For the love of IDA

November 18, 1980

America's retrenchment on foreign aid to the rest of the world has been appalling. It is a measure of the low esteem to which such aid has fallen that the Congress never did pass an appropriation bill for fiscal 1980. Aid programs had to function under something called a continuing resolution. Nor did the lawmakers get around before the election to acting on an authorization bill for the current fiscal year, which began Oct. 1.

But there finally is a glimmer of light at the end of the tunnel. With the reported approval of Ronald Reagan's transition team, a Senate-House conference this week takes up the $7.2 billion spending authorization bill for fiscal 1981. The Congress may also consider a bill to authorize $3.2 billion in new funds for the World Bank's International Development Association (IDA).

The need to move forward on these measures cannot be stressed enough. If they are not passed, the new Congress and administration will face a pileup of aid authorization bills approaching a staggering $20 billion, including the assistance bill for fiscal 1982. And this is not even to mention the appropriation bills also required. It is presumably to avoid such a logjam that Reagan aides are supporting congressional action now.

Beyond the bureaucratic confusion, however, is the importance of the legislation itself. The replenishment of funds for IDA, which provides long-term low-interest loans for the poorest developing countries, is crucial. Some 33 nations participate in this venture. But, unless the US pledges its share of the $12 billion being donated (27 percent) for 1981-1983, IDA cannot receive new funds from the other donors because 80 percent of the total funding must be officially pledged before replenishment can take effect. Loans could come to a halt. Thus failure to act on the IDA bill -- as well as another piece of legislation appropriating $5.5 billion to subscribe an additional quota in the International Monetary Fund -- would signal that the Reagan administration perhaps intends to draw back from US support for the world's international lending institutions.

Where Ronald Reagan stands on the matter is not yet clear. Foreign aid was hardly a catchy subject in the election campaign. The Republican platform stresses bilateral as against multilateral aid and pointedly suggests that US economic assistance "is not a charitable venture." That unfortunately seems to convey a rejection of altruism in US actions abroad, an impression we hope President-elect Reagan moves quickly to dispel. Surely a humanitarian desire to help lift the world's destitute peoples must characterize the policy of any nation claiming to stand morally for something.

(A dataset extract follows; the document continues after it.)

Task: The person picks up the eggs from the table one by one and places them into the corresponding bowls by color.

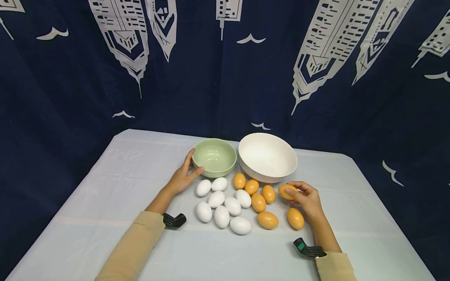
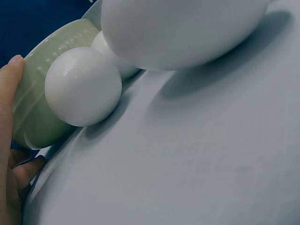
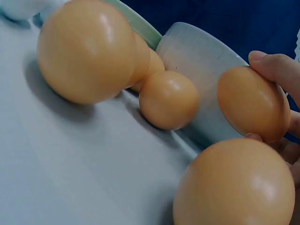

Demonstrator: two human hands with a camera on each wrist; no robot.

But, as is so often and rightly argued by aid proponents, humanitarianism also serves the national interest. The industrial countries of the West have a growing stake in the development of third-world nations -- as suppliers of raw materials, as trade partners and markets, as fellow earth inhabitants in addressing such global problems as nuclear nonproliferation, pollution, population growth. As West German Foreign Minister Hans-Dietrich Genscher has said, "Our peace and prosperity depend on whether or not we succeed in overcoming hunger in the third world and in achieving development based on stability."

Mr. Reagan believes the US must have a strong export policy. He is right. And it bears mentioning in this connection that in 1978 almost 40 percent of total US exports went to developing nations; and of that amount a high 26 percent went to non-OPEC nations. If American exports to the third world are to continue booming, however, it is necessary that the third world continue to develop as well. That is why foreign assistance is so essential; when effective and properly administered, it promotes economic growth for everyone. True, not all the poorest countries served by IDA provide vast export opportunities now for the US and other industrialized countries. But even they are potential markets. And meantime international aid helps foster the political stability needed for economic development to take place.

This lame-duck Congress, in short, can still perform responsibly by taking action on these foreign aid bills -- and Mr. Reagan, by supporting them, can begin now to set the tone for a humane as well as an efficient Republican administration.